The difference in yields between France and Germany hit 1.89 percentage points Tuesday according to Tradeweb data—near the levels that prevailed in the late 1980s before the creation of the euro. Yields on bonds of the Netherlands rose 0.09 percentage point on Tuesday, rising to 0.626 percentage point above bunds. Finland jumped 0.107 percentage point to 0.707 percentage point above bunds and Austria rose to a spread of 1.80 percentage points.
The growing bond-market jitters come at a time when euro-zone policy makers appear to be running out of options for tackling the currency bloc's crisis. At international summits in late October and early November, European leaders explored ways to beef up their bailout fund for stricken euro members. But they have struggled to find credible ways to do so.
Europe has, for now, put the onus for repairing investor confidence on Italy and Greece, which are installing new, technocrat-led administrations intended to push through unpopular economic reforms. But such moves can take years to bear fruit, and bond markets are increasingly unwilling to fund euro-zone nations with high debts and low economic growth.
The chorus of economists and investors calling for Europe's central bank to intervene much more decisively in bond markets is growing. They say the ECB should adopt the role of lender-of-last-resort to euro-zone governments in order to convince investors it's safe to buy government bonds. But the ECB insists that its mandate is limited to fighting inflation.
Some suggest the ECB could be staying on the sidelines to keep up pressure on politicians, specifically in Italy, to make their economies more competitive and cut their debt loads.
Germany's central bank, the Bundesbank, and the country's economic and political mainstream are vehemently opposed to a more activist ECB, arguing that large-scale bond-buying would fuel inflation and turn the central bank into a plaything of spendthrift Southern European politicians.
The more the crisis of investor confidence spreads into Europe's core economies, however, the less euro-zone governments can do to solve it. Already, France's government is wary of any policy measures that could call its vulnerable triple-A credit rating into question and drive up its borrowing costs.
If the capital flight from bond markets continues, the ECB will increasingly become the only institution in Europe that is capable of stabilizing the situation. A change in thinking in Germany would likely be needed before the ECB embraced a bigger firefighting role, however.
Just last week, European bond markets were rallying on the prospect of new governments in Italy and Greece. News from Italy that Prime Minister Silvio Berlusconi was stepping down was greeted especially warmly by the markets. As the euro zone's third-largest economy, Italy's borrowing needs are considered too big for other European countries to pay for.
But as Mr. Berlusconi's designated successor, former European Commissioner Mario Monti, works to form a government, the market continued its assault on Italian bonds Tuesday, driving yields on 10-year notes up to 7.042%, according to Tradeweb data.
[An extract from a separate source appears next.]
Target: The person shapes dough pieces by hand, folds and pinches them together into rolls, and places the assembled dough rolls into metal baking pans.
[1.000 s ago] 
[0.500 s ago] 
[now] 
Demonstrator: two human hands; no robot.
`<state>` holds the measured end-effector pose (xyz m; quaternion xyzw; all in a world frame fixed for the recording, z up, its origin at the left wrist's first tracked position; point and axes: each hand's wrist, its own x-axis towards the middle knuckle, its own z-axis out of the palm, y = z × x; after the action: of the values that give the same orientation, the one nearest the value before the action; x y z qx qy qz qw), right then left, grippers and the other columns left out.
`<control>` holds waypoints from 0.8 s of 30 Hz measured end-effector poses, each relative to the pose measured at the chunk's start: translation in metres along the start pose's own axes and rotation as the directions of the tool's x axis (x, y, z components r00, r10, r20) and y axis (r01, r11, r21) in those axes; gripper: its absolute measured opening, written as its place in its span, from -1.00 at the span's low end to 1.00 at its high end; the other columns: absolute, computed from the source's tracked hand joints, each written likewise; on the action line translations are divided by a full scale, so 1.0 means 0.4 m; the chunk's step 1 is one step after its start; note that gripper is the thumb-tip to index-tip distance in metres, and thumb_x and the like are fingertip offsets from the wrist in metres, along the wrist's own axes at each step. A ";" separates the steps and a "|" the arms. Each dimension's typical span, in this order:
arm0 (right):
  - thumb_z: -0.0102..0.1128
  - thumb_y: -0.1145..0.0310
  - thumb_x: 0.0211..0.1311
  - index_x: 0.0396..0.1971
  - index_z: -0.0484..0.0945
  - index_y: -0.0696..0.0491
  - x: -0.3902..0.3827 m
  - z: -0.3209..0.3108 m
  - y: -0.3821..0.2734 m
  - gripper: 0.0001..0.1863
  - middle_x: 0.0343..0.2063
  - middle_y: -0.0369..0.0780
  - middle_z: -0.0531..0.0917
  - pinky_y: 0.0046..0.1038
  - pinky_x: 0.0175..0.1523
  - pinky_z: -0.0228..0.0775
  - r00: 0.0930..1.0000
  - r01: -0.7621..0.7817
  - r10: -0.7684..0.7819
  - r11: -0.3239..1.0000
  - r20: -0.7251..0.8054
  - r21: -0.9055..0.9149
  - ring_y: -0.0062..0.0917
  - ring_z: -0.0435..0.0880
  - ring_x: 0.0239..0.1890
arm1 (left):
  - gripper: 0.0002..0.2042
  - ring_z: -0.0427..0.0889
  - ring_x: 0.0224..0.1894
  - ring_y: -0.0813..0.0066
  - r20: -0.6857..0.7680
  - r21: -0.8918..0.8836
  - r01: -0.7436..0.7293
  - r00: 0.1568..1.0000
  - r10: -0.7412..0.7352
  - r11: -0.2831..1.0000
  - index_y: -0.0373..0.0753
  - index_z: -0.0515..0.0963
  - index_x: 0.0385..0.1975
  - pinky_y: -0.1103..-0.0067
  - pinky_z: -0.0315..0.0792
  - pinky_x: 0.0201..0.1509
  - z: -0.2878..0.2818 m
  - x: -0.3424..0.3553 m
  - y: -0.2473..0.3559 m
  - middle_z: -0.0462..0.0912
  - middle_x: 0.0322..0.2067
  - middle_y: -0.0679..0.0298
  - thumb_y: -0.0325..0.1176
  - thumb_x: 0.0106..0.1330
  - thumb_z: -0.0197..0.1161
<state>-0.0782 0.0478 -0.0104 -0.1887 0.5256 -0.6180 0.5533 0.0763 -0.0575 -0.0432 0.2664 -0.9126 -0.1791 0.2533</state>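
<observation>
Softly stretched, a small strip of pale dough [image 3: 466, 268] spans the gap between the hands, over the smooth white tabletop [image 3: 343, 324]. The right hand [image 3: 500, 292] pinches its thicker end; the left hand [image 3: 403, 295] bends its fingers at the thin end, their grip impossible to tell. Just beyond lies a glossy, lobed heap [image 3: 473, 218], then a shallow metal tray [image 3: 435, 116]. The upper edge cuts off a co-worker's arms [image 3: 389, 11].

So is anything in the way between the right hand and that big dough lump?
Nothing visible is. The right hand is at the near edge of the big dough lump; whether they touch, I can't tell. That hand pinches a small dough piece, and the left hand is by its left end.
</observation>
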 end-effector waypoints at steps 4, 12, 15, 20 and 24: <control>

Investors are also paying more for protection against debt defaults. The five-year credit-default swaps of Italy, Spain, France and Belgium all hit records, while the levels for Austria and the Netherlands pushed wider as well. Italian default swaps briefly pierced 600 basis points for the first time.
Few private investors appear willing to step in. As a result, many market participants believe the ECB will ultimately beef up its buying of sovereign debt to support the market and give governments the time to put in place overhauls needed to boost growth and cut debt.